# 📊 4.1 Data Distributions and Visualisation

In this notebook we’ll explore the **shape** of our data and how to visualise it clearly. You’ll learn to create histograms, density plots, box/violin plots, Q–Q plots, and correlation visuals—and see when a **log transform** helps.

We’ll use `vitamin_trial.csv` (a simulated trial dataset with vitamin D measurements).

---
## 🎯 Objectives
- Visualise distributions (histogram, KDE/density, ECDF), and compare groups.
- Use box/violin plots to summarise variation and outliers.
- Check normality with **Q–Q plots** and **Shapiro–Wilk**.
- Compare correlation **with and without log transforms**.
- Interpret plots in the context of nutrition data.
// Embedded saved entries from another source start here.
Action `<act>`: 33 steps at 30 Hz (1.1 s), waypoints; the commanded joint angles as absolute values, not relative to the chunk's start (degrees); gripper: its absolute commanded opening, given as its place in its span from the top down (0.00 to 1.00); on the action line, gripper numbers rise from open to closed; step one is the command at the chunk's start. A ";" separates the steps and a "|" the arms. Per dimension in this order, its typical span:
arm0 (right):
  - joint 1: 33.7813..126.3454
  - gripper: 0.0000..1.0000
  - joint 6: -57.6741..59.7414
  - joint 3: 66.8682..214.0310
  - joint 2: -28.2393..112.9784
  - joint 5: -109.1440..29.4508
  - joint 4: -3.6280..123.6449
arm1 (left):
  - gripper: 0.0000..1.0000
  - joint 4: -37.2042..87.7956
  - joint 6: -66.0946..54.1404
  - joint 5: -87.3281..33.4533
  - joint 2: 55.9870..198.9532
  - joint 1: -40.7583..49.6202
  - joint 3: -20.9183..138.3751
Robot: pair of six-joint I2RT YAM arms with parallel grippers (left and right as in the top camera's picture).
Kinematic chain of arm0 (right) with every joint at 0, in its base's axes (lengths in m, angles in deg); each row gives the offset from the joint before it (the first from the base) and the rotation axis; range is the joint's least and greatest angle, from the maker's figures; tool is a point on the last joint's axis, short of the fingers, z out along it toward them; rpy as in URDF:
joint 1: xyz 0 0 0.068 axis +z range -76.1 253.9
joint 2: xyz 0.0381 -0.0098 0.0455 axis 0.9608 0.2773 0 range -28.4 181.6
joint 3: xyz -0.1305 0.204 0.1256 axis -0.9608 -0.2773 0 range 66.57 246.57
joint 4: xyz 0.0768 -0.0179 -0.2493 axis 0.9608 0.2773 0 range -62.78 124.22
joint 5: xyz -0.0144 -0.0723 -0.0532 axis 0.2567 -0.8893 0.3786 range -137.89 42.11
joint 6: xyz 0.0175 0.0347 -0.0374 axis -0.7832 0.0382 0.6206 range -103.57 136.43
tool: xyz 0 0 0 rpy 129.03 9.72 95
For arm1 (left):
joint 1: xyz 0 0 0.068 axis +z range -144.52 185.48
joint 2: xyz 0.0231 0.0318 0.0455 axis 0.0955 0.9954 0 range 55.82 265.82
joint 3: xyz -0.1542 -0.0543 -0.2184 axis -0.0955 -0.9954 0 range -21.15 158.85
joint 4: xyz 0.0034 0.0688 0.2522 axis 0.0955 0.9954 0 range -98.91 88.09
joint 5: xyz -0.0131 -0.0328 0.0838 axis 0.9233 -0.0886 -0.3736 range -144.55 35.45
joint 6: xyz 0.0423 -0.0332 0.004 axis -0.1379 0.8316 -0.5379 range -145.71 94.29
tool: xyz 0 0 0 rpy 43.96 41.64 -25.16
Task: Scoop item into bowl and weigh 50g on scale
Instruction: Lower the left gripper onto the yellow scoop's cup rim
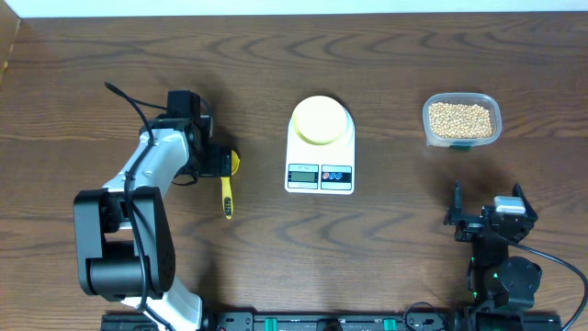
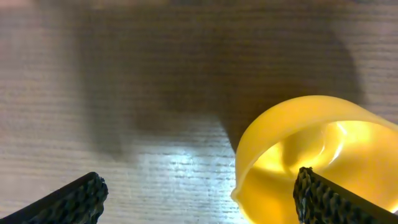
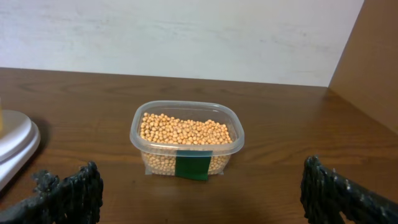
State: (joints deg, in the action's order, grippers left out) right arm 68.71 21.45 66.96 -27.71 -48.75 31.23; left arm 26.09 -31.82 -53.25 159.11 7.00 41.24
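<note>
Yellow scoop [image 1: 228, 188] lies by the wide-open left gripper [image 2: 198, 190], best pinched on its handle [image 1: 228, 204], not the cup [image 2: 311, 155]; right gripper [image 3: 199, 194] wide too.

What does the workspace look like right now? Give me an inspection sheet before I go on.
Surface: wood-grain table; no spills seen.
Job's things: the cream bowl sits on the white scale, with no beans seen in it. The display is too small to read. The beans fill a clear tub right of the scale. A yellow scoop lies left of it.
Clutter: nothing seen.
Grippers: left gripper open at the scoop's cup; right gripper open, facing the tub, apart from it.
Cables: black cable on the left arm, another by the right arm.
Surroundings: white wall behind the table.
</note>
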 commanded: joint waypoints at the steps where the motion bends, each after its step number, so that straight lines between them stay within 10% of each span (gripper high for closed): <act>1: 68.36 0.01 20.99 66.87 -28.02 -49.04 31.41 | 0.02 25.37 -37.00 -53.95 159.68 7.35 42.10; 28: 68.36 0.01 21.01 66.87 -28.02 -49.04 31.41 | 0.01 21.81 -43.04 -53.76 159.68 7.33 42.10; 33: 68.36 0.01 20.99 66.87 -28.02 -49.04 31.41 | 0.18 21.81 -43.04 -53.76 159.68 7.35 42.10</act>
State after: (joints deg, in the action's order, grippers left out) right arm 68.71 21.45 66.96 -27.71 -48.75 31.23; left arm 21.85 -42.47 -53.28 159.11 7.00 41.24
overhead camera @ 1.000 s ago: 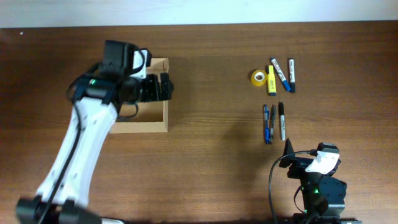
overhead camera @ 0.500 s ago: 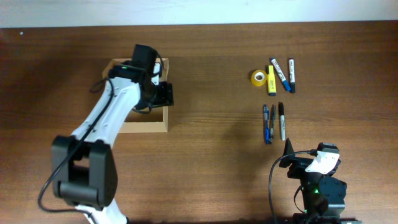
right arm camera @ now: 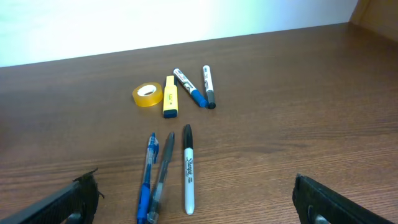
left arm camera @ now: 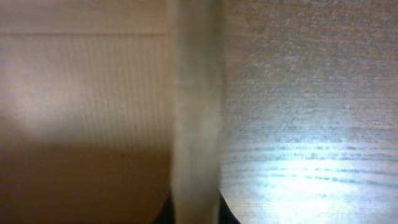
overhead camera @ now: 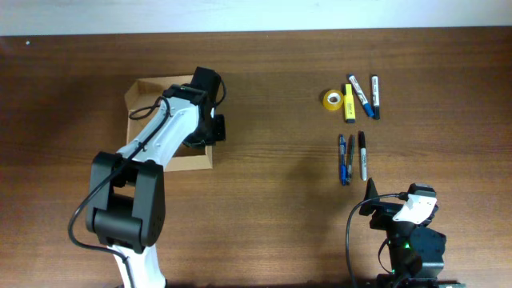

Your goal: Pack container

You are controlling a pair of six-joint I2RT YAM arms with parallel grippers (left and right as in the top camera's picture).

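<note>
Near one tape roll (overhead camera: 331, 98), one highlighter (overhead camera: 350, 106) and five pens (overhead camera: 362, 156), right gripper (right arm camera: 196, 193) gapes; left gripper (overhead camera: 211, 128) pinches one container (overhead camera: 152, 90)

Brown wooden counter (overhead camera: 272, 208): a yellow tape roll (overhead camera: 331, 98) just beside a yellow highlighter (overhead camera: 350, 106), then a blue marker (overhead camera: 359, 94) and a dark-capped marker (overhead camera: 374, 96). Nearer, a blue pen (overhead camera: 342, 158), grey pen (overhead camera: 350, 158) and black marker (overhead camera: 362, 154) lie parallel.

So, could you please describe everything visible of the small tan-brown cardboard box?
The small rectangular tan-brown cardboard box is plain, unmarked and open on top. It sits flat on the dark wooden table, left of centre. The white left arm crosses it and hides most of the inside, so any contents cannot be told. The left gripper is shut on its right wall.
</note>
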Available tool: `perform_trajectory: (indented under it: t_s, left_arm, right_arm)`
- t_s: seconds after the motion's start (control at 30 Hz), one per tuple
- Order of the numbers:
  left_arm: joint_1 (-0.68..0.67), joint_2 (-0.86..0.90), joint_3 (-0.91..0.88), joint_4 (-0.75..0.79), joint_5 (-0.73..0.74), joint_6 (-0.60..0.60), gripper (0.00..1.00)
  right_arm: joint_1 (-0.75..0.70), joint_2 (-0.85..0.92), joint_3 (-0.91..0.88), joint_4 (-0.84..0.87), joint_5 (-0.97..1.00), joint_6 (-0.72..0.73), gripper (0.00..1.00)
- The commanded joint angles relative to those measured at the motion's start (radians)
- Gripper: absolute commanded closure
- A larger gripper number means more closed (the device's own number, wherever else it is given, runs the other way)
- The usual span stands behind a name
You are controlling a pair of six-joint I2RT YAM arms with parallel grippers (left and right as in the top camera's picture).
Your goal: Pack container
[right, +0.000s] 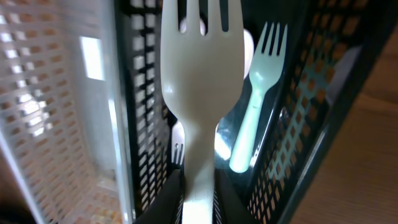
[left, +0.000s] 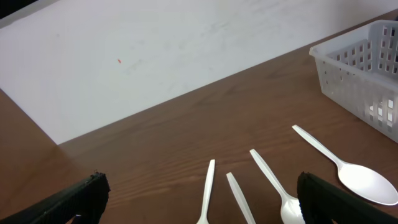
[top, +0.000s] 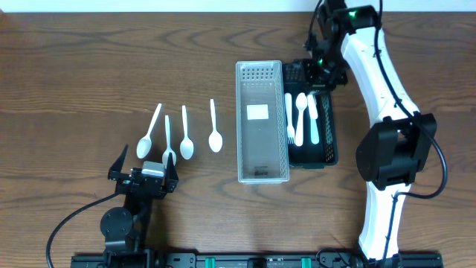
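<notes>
White fork (right: 189, 93), handle pinched in my closed right gripper (right: 198, 196), poised over the black basket (right: 320, 106): narrow hold may let it swivel, landing outside; left gripper (top: 146, 160) gapes, empty.

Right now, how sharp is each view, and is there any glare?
Overhead: even light, spoons sharp. Left wrist: spoons crisp, its fingers dark and blurred. Right wrist: the held fork is close and soft; glare on the black basket floor.
</notes>
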Motion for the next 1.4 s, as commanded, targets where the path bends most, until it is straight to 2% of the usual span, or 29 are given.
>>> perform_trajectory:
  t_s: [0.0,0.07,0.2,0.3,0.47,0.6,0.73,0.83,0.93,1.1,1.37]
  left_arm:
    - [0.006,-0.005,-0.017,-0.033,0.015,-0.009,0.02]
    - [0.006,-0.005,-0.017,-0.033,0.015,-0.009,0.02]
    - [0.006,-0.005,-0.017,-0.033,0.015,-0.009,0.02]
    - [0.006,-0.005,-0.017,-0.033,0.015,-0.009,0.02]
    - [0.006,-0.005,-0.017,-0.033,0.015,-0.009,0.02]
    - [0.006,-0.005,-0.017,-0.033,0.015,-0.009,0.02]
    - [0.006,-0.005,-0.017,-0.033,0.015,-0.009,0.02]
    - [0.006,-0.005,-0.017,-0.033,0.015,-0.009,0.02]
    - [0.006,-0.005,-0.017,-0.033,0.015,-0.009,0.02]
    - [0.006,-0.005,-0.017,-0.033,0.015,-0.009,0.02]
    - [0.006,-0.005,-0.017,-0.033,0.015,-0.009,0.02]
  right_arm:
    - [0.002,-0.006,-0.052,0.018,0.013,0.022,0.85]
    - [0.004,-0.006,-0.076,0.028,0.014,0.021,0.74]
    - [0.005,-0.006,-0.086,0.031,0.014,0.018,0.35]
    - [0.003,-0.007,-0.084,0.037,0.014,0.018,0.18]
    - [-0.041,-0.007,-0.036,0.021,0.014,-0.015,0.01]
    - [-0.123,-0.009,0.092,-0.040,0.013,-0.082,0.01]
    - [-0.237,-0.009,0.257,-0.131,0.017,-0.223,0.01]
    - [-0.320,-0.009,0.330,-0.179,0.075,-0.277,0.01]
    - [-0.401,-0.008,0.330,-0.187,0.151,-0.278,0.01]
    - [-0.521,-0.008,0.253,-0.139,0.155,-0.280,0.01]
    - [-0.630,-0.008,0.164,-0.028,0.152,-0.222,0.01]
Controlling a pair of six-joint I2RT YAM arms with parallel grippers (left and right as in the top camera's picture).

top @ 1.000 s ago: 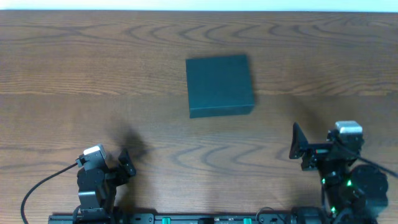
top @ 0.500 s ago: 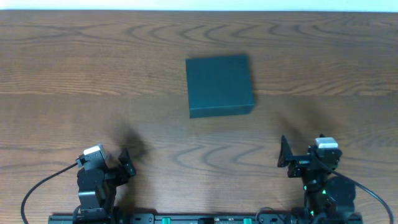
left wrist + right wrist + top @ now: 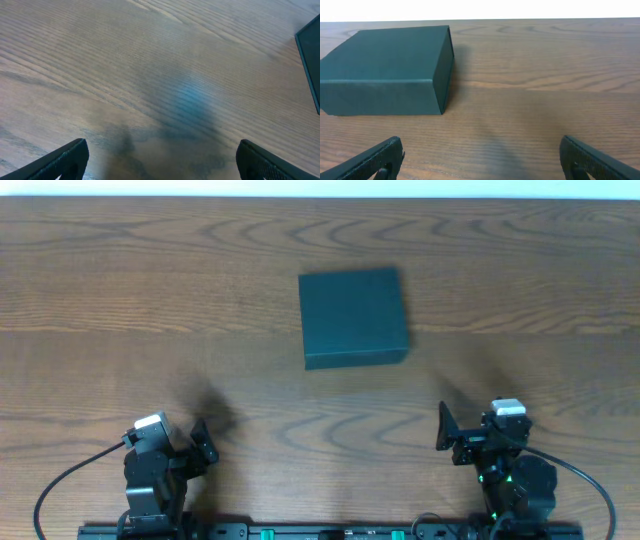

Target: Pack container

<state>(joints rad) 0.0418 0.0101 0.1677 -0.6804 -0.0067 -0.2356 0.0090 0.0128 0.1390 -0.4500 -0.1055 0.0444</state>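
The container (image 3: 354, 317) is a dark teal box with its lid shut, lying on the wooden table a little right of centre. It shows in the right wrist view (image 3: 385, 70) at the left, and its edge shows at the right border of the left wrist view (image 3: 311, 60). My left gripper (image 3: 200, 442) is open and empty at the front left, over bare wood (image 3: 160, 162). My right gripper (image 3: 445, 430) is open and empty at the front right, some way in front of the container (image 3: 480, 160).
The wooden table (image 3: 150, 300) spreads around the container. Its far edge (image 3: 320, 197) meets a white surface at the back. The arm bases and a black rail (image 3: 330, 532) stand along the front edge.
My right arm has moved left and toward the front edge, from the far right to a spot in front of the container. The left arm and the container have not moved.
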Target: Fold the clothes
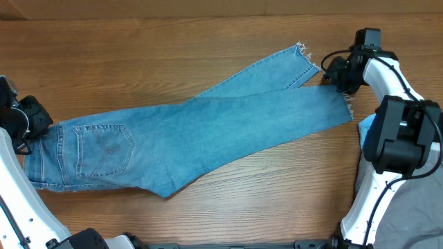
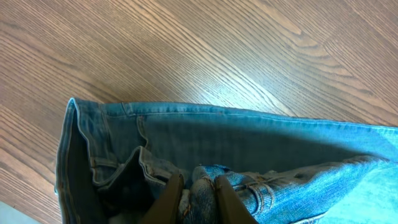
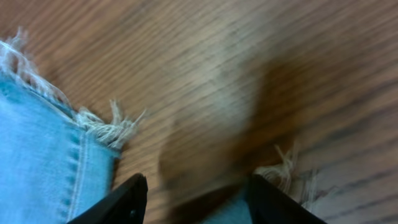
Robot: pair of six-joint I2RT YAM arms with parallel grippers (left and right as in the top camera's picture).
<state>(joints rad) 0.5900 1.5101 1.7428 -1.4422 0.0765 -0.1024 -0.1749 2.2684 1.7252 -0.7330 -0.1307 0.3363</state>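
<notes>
Jeans [image 1: 208,128] lie flat across table [image 1: 138,48], waist at L end, legs crossing toward R. Left gripper [image 2: 199,202] is clamped on a bunched bit of waistband [image 2: 155,115]. Right gripper [image 3: 198,204] is spread over wood by the frayed hems [image 3: 102,127], apparently holding nothing, though that view is blurred. Risks: L pinch is small, so denim may slip on lift; R may close on fringe only, or on one leg, skewing the fold.

Light-blue jeans [image 1: 208,124], whitish hems [image 1: 303,50]; brown wood-grain table [image 1: 173,41].
</notes>
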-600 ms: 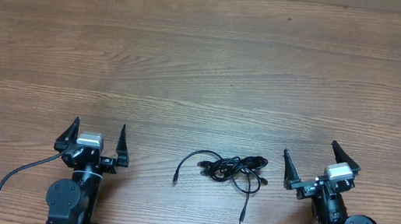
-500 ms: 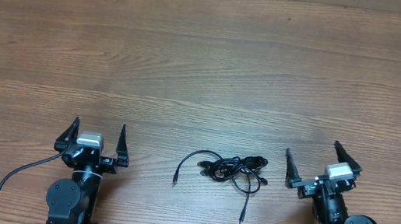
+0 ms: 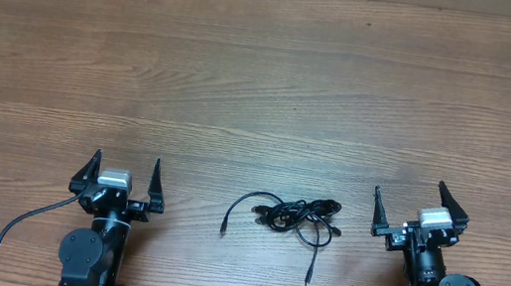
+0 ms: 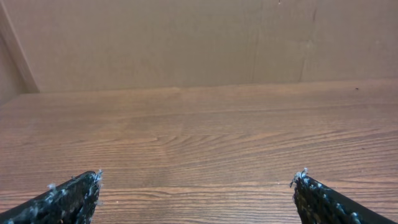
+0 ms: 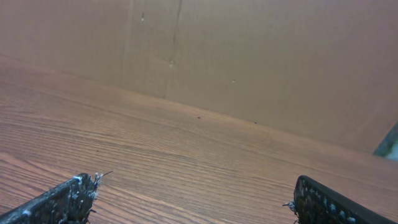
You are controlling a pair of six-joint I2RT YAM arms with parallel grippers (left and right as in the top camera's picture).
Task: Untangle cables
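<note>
The cables (image 3: 293, 217) are a small tangle of thin black cords on the wooden table (image 3: 264, 84), near the front edge at the centre. One loose end with a plug runs out to the left (image 3: 223, 229) and another toward the front (image 3: 308, 279). My left gripper (image 3: 124, 165) is open and empty, to the left of the tangle. My right gripper (image 3: 408, 200) is open and empty, to the right of it. In the left wrist view (image 4: 198, 177) and the right wrist view (image 5: 193, 186) only the spread fingertips and bare wood show; the cables are out of those views.
A brown board wall (image 4: 199, 37) stands behind the far edge of the table. A thicker black wire (image 3: 18, 225) loops from the left arm's base at the front left.
The right gripper has turned and shifted slightly to the right, away from the tangle. The left gripper and the cables have not moved.
</note>
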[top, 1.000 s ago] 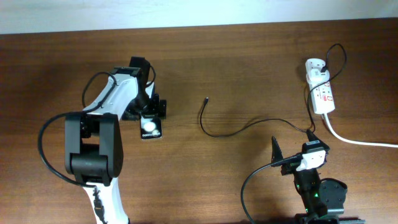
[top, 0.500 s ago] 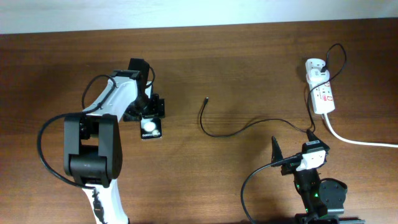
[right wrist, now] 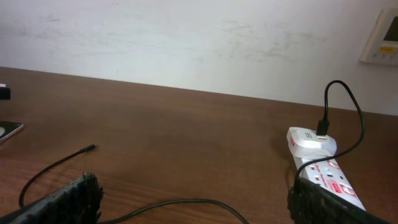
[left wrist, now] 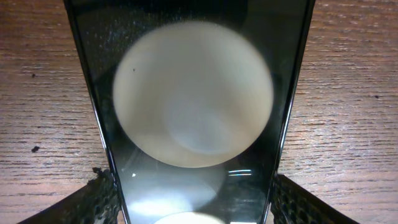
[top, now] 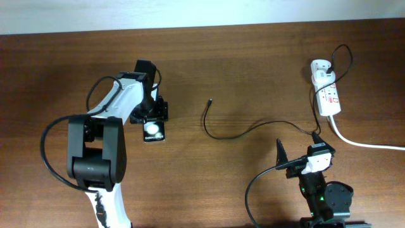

<details><summary>Useful references</summary>
- [Seaborn: Distributions](https://seaborn.pydata.org/tutorial/distributions.html)
- [Matplotlib: Hist](https://matplotlib.org/stable/api/_as_gen/matplotlib.pyplot.hist.html)
- [statsmodels Q–Q plot](https://www.statsmodels.org/stable/generated/statsmodels.graphics.gofplots.qqplot.html)
- [scipy.stats.shapiro](https://docs.scipy.org/doc/scipy/reference/generated/scipy.stats.shapiro.html)
</details>

In [None]:
# Setup for Google Colab: Fetch datasets automatically or manually
import os
from google.colab import files

MODULE = '04_data_analysis'
DATASET = 'vitamin_trial.csv'
BASE_PATH = '/content/data-analysis-projects'
MODULE_PATH = os.path.join(BASE_PATH, 'notebooks', MODULE)
DATASET_PATH = os.path.join('data', DATASET)

try:
    print('Attempting to clone repository...')
    if not os.path.exists(BASE_PATH):
        !git clone https://github.com/ggkuhnle/data-analysis-projects.git
    print('Setting working directory...')
    os.chdir(MODULE_PATH)
    if os.path.exists(DATASET_PATH):
        print(f'Dataset found: {DATASET_PATH} ✅')
    else:
        raise FileNotFoundError('Dataset missing after clone.')
except Exception as e:
    print(f'Cloning failed: {e}')
    print('Falling back to manual upload...')
    os.makedirs('data', exist_ok=True)
    uploaded = files.upload()
    if DATASET in uploaded:
        with open(DATASET_PATH, 'wb') as f:
            f.write(uploaded[DATASET])
        print(f'Successfully uploaded {DATASET} ✅')
    else:
        raise FileNotFoundError(f'Upload failed. Please upload {DATASET}.')

In [None]:
%pip install -q pandas numpy matplotlib seaborn statsmodels scipy
import pandas as pd
import numpy as np
import matplotlib.pyplot as plt
import seaborn as sns
import statsmodels.api as sm
from scipy.stats import shapiro, pearsonr, spearmanr

pd.set_option('display.max_columns', 50)
sns.set_theme()
print('Visualisation environment ready.')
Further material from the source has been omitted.